In between, Maass says he fancies having a 12-year-old son to share the hunt and to fish with, to toss the baseball back and forth, to watch him compete in Little League baseball. A daughter, Jenni Doyle, lives near Zumbrota Falls with her husband. She is also involved in art, but in the field of art education.

When the artist is not painting, researching, hunting or fishing, he enjoys hitting the tennis ball, shooting with Paul, boating on Lake Minnetonka, biking and traveling.
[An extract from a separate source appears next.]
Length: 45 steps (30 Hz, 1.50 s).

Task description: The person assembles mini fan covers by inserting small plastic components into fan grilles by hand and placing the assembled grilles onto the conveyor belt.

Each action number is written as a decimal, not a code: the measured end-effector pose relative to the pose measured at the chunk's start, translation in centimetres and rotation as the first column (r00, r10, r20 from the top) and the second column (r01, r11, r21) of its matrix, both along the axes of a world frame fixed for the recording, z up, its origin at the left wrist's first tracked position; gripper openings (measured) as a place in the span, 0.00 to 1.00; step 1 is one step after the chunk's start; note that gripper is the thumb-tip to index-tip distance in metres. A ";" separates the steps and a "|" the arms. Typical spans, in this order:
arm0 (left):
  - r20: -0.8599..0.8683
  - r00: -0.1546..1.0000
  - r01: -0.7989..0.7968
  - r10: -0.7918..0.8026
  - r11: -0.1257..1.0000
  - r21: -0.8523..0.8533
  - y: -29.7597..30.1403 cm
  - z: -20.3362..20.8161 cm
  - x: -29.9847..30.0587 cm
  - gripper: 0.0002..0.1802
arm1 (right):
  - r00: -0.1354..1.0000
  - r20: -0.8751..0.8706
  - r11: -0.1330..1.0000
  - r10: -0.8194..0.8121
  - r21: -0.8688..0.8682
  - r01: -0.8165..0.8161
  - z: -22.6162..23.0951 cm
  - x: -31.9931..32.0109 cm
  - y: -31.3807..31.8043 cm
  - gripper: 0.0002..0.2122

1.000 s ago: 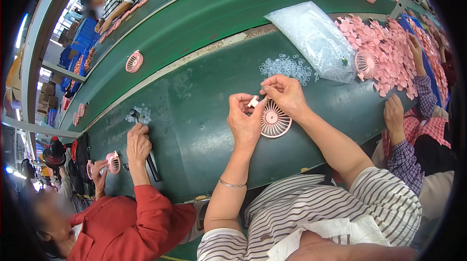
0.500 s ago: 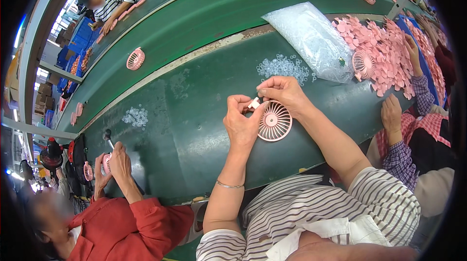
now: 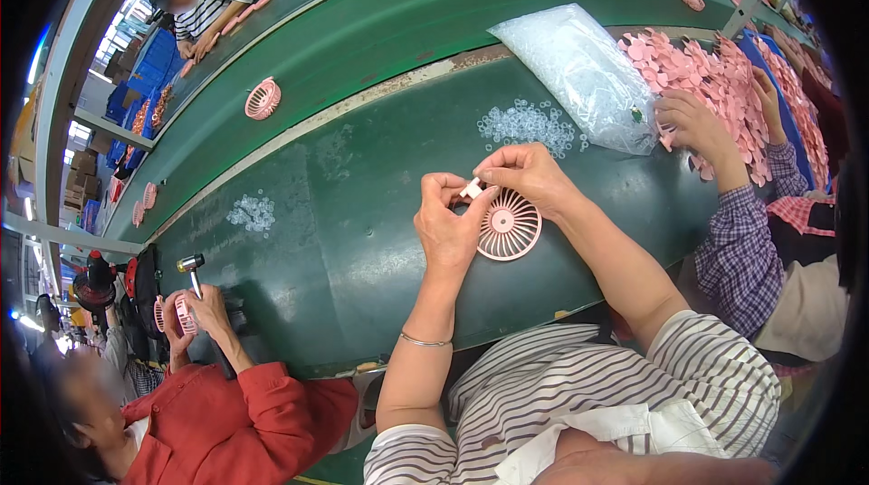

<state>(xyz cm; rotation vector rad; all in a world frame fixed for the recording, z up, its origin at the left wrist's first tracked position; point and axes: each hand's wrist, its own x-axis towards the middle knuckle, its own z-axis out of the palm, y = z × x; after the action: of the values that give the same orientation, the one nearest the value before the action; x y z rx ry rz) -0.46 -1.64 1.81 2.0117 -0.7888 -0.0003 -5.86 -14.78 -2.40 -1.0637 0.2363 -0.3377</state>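
Note:
My left hand (image 3: 448, 224) and my right hand (image 3: 525, 175) meet over the green table (image 3: 362, 241), both pinching a small white part (image 3: 471, 187) between their fingertips. Just below the hands a round pink fan grille (image 3: 509, 224) lies flat on the table, partly under my right palm. A scatter of small clear rings (image 3: 528, 123) lies beyond my hands.
A clear plastic bag (image 3: 584, 69) of rings and a heap of pink fan blades (image 3: 715, 78) lie at the right, where a person in a plaid sleeve (image 3: 742, 223) reaches. A person in red (image 3: 235, 413) at the left holds a pink part and a tool. A pink grille (image 3: 262, 99) rides the conveyor.
My hands stay together on the small white part above the grille. The person in red pulled their hands back off the table toward their body. The plaid-sleeved hand moved into the blade heap.

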 end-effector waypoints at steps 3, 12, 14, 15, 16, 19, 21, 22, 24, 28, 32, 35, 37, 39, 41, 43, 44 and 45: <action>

In 1979 he collaborated with Gene Hill and supplied 50 reproductions of his paintings to accompany Hill’s successful book, “A Gallery Of Waterfowl And Upland Birds.” He’s also involved in another book at the present time, a biography on David Maass being written by Jack Samson, a former editor of Field and Stream magazine. The book , which will include paintings by Mass in his distinctive style, will probably be released to the public in a year. In the meantime, while Maass patrons wait, where is the artist heading with his oils on canvas?  “I guess in one word – improve!” he answers. “I’m not talking about selling more paintings or even necessarily branching out. Everyone says, “Well, why don’t you do other things?” I put so much study into the birds that I paint that my main goal is to learn to do them better. That’s not saying I won’t try a few things – I oainted a pair of cardinals a while back and I may do some pelicans – but I love the canvasbacks, the ruffed grouse, the woodcock.”

To strive for improvement is not surprising for a perfectionist, a warm, comfortable man to spend some hours with chewing the fat, an accommodating person with an engaging smile and an enthusiasm for life and the natural beauty he discovers and creates.

Success has not spoiled David Maass.